Problem to work on >>
All of the data below needs to be set down once more, exactly as written.
══════════════════════════════
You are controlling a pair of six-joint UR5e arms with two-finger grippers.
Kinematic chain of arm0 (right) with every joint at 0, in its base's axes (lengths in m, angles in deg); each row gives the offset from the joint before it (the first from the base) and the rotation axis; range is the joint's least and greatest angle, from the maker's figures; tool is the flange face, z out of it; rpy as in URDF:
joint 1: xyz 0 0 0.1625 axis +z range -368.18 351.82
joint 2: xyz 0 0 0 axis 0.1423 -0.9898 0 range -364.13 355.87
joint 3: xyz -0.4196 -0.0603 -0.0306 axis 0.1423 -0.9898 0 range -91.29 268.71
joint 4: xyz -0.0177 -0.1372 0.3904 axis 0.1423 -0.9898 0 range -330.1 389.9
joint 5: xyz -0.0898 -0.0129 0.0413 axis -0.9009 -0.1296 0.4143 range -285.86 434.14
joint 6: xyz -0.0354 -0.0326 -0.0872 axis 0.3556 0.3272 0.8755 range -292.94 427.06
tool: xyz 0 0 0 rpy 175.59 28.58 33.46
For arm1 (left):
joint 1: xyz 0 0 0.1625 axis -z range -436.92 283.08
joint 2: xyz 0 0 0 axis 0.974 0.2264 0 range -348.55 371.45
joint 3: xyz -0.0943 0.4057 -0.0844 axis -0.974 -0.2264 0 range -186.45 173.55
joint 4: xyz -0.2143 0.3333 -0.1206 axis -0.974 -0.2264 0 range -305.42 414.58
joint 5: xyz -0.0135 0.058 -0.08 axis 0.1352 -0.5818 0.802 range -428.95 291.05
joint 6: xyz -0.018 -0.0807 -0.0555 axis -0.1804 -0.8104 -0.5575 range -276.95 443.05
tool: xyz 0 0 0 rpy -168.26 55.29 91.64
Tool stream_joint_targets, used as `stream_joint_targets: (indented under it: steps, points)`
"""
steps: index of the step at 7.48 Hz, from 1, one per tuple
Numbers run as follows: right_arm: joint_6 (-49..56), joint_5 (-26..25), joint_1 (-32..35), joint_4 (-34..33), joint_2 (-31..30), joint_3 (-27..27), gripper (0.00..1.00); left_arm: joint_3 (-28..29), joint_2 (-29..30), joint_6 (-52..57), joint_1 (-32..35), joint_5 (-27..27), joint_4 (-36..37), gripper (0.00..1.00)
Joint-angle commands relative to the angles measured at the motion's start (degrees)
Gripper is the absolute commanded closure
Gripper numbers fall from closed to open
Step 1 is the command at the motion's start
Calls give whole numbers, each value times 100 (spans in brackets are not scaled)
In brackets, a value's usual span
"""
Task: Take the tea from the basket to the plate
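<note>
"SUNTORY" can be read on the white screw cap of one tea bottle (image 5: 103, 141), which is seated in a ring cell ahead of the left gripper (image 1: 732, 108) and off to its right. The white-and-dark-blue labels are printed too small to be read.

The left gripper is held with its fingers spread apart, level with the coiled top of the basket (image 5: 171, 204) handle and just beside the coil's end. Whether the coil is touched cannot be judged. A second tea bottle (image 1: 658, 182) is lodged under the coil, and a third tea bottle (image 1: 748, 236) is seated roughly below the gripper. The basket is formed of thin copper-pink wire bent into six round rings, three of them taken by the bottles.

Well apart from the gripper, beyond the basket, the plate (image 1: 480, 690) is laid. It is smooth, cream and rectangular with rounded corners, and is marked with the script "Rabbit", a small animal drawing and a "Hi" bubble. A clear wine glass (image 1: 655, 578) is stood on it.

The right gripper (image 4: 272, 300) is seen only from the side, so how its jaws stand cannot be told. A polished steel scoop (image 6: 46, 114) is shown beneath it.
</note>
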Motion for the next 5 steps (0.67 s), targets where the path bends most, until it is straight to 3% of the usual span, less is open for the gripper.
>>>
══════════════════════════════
Answer space >>
You are controlling a pair of six-joint UR5e arms with two-finger grippers.
Kinematic chain of arm0 (right) with every joint at 0, in its base's axes (lengths in m, angles in deg); each row gives the offset from the joint before it (the first from the base) and the rotation axis; range is the joint's least and greatest angle, from the maker's figures; tool is the flange face, z out of it; rpy as in URDF:
joint 1: xyz 0 0 0.1625 axis +z range -368.18 351.82
joint 2: xyz 0 0 0 axis 0.1423 -0.9898 0 range -364.13 355.87
joint 3: xyz -0.4196 -0.0603 -0.0306 axis 0.1423 -0.9898 0 range -91.29 268.71
joint 4: xyz -0.0177 -0.1372 0.3904 axis 0.1423 -0.9898 0 range -330.1 389.9
joint 5: xyz -0.0898 -0.0129 0.0413 axis -0.9009 -0.1296 0.4143 range -285.86 434.14
joint 6: xyz -0.0354 -0.0326 -0.0872 axis 0.3556 0.3272 0.8755 range -292.94 427.06
tool: xyz 0 0 0 rpy 175.59 28.58 33.46
For arm1 (left):
joint 1: xyz 0 0 0.1625 axis -z range -436.92 283.08
joint 2: xyz 0 0 0 axis 0.974 0.2264 0 range -348.55 371.45
joint 3: xyz -0.0943 0.4057 -0.0844 axis -0.974 -0.2264 0 range -186.45 173.55
joint 4: xyz -0.2143 0.3333 -0.1206 axis -0.974 -0.2264 0 range -305.42 414.58
joint 5: xyz -0.0135 0.058 -0.08 axis 0.1352 -0.5818 0.802 range -428.95 291.05
joint 6: xyz -0.018 -0.0807 -0.0555 axis -0.1804 -0.8104 -0.5575 range -276.95 443.05
tool: xyz 0 0 0 rpy -168.26 55.29 91.64
Tool stream_joint_targets, used as `stream_joint_targets: (indented under it: steps, points)`
"""
steps: index of the step at 7.48 Hz, from 1, one per tuple
Numbers run as follows: right_arm: joint_6 (-49..56), joint_5 (-26..25), joint_1 (-32..35), joint_4 (-34..33), joint_2 (-31..30), joint_3 (-27..27), gripper (0.00..1.00); left_arm: joint_3 (-28..29), joint_2 (-29..30), joint_6 (-52..57), joint_1 (-32..35), joint_5 (-27..27), joint_4 (-36..37), gripper (0.00..1.00)
Joint-angle commands relative to the angles measured at the motion's start (degrees)
Gripper is the absolute commanded closure
Gripper numbers fall from closed to open
Step 1 is the command at the motion's start
Calls give whole numbers, each value times 100 (spans in brackets are not scaled)
In brackets, a value's usual span
"""
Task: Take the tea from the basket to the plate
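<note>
"SUNTORY" can be read on the white screw cap of one tea bottle (image 5: 103, 141), which is seated in a ring cell ahead of the left gripper (image 1: 732, 108) and off to its right. The white-and-dark-blue labels are printed too small to be read.

The left gripper is held with its fingers spread apart, level with the coiled top of the basket (image 5: 171, 204) handle and just beside the coil's end. Whether the coil is touched cannot be judged. A second tea bottle (image 1: 658, 182) is lodged under the coil, and a third tea bottle (image 1: 748, 236) is seated roughly below the gripper. The basket is formed of thin copper-pink wire bent into six round rings, three of them taken by the bottles.

Well apart from the gripper, beyond the basket, the plate (image 1: 480, 690) is laid. It is smooth, cream and rectangular with rounded corners, and is marked with the script "Rabbit", a small animal drawing and a "Hi" bubble. A clear wine glass (image 1: 655, 578) is stood on it.

The right gripper (image 4: 272, 300) is seen only from the side, so how its jaws stand cannot be told. A polished steel scoop (image 6: 46, 114) is shown beneath it.
</note>
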Motion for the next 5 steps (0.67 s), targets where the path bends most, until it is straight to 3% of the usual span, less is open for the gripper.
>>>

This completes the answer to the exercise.